Like Rodney Dangerfield, tortilla chips traditionally suffer from lack of respect. In Mexican concepts and pubs, baskets are typically given away free to munch with a drink until the food arrives. Even when chips are key to a menu item—like nachos—they’re secondary to the toppings. Yet the quality of a tortilla chip can make or break an eating experience. And customers seem to be getting fussier about their chips—whether they pay for them or not.
“People are more aware of authenticity and quality; they’re becoming connoisseurs,” claims Jose Castro, VP Foodservice-West Division of Olé Mexican Foods. To meet that heightened awareness, his company and other leading suppliers are producing chips that focus on flavor, texture and variety to meet a greater number of menu applications.

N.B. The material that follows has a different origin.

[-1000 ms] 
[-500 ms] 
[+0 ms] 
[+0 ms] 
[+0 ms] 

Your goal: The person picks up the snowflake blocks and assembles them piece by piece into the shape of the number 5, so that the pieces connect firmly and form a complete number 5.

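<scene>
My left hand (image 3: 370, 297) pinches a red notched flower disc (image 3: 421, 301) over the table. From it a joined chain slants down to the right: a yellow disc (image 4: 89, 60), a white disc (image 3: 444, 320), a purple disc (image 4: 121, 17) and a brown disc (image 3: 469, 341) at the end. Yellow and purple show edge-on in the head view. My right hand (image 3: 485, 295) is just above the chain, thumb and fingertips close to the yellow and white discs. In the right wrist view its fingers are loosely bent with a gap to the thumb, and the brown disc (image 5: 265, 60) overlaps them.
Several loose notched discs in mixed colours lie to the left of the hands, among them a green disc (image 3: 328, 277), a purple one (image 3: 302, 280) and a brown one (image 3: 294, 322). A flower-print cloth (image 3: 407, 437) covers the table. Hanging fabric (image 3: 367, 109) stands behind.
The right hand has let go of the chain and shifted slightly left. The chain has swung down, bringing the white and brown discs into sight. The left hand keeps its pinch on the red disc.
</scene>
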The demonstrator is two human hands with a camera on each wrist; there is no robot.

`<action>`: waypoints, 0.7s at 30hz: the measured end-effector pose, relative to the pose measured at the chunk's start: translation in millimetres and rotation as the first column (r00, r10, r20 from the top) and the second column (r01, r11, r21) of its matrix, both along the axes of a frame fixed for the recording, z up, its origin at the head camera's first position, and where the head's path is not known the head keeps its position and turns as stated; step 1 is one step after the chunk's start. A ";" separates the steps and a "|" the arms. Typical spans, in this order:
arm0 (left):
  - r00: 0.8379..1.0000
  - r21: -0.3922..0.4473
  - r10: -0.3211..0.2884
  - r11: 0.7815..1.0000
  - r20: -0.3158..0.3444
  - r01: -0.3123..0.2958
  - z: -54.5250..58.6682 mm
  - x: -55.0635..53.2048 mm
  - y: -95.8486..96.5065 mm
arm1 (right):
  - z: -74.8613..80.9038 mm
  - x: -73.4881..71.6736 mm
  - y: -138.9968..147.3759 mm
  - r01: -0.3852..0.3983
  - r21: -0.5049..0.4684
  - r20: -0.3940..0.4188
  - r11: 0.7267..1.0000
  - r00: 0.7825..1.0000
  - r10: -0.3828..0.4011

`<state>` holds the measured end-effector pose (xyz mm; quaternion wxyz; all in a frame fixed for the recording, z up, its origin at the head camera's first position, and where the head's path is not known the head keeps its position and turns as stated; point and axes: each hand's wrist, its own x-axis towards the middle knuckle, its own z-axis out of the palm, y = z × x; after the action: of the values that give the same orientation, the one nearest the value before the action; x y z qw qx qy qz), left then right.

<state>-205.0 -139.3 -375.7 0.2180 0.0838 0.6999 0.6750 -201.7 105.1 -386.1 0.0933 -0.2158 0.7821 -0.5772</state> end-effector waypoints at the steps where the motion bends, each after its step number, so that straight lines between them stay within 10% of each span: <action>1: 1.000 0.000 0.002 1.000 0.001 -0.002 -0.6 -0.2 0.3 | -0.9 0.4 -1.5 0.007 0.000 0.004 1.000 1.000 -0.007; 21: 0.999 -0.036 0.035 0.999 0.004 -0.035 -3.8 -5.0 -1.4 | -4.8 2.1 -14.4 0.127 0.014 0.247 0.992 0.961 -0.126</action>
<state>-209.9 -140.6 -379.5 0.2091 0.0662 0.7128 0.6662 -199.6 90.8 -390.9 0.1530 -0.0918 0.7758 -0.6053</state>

“When we started making chips, we wanted ones that weren’t too thin or too thick. Our goal was to preserve the corn taste and make sure they wouldn’t break easily,” he adds. Since then, the category has evolved to include chips in a range of thicknesses, colors and shapes.
Chips are sold in two basic formats to foodservice: Pre-fried and Pre-cut Unfried, points out Robin Tobor, director of marketing for Mission Foodservice. Mission’s yellow and white corn pre-fried tortilla chips come in rounds or triangles, packed in six 2-pound bags to each 12-pound case. The company also sells mixed cases of tri-colored chips (red, white and blue), which are among the company’s top 10 sellers, as well as 3-ounce portion packs. But, she notes, “pre-cut unfried chips are a growing category. Operators like them because they come out to the table warm and homemade-looking.”
For unfried chips, the manufacturer cuts a sheeted corn tortilla into either strips, rounds or four or six wedges, and delivers them fresh to the restaurant. They can then be fried in the back-of-the house as needed; the unfried product has a shelf life of 75 days under refrigeration. “It used to be that many restaurants cut the tortillas themselves to make fresh chips. This product assures consistency and saves labor,” says Tobor. Castro agrees, adding “we’re now doing the most volume in our ready-to-fry chips.”
Chip thickness preferences vary by region and application. When an operator offers free chips with salsa, a thinner chip—which is less expensive—is usually the choice, says Castro. But when presentation is important, a studier chip is called for—frequently in a tri-color combo. “We have Sports Bar customers who even spec chips in team colors,” he says. “And one Irish Pub requested green chips to coordinate with their theme. We were able to customize for them.”
When evaluating a tortilla chip for quality, check for a corny flavor, crisp texture and fairly regular surface “without any big bubbles,” says Tobor. Test out the chip in its intended applications; if it breaks easy when dipped into guacamole or salsa, go for a slightly thicker product.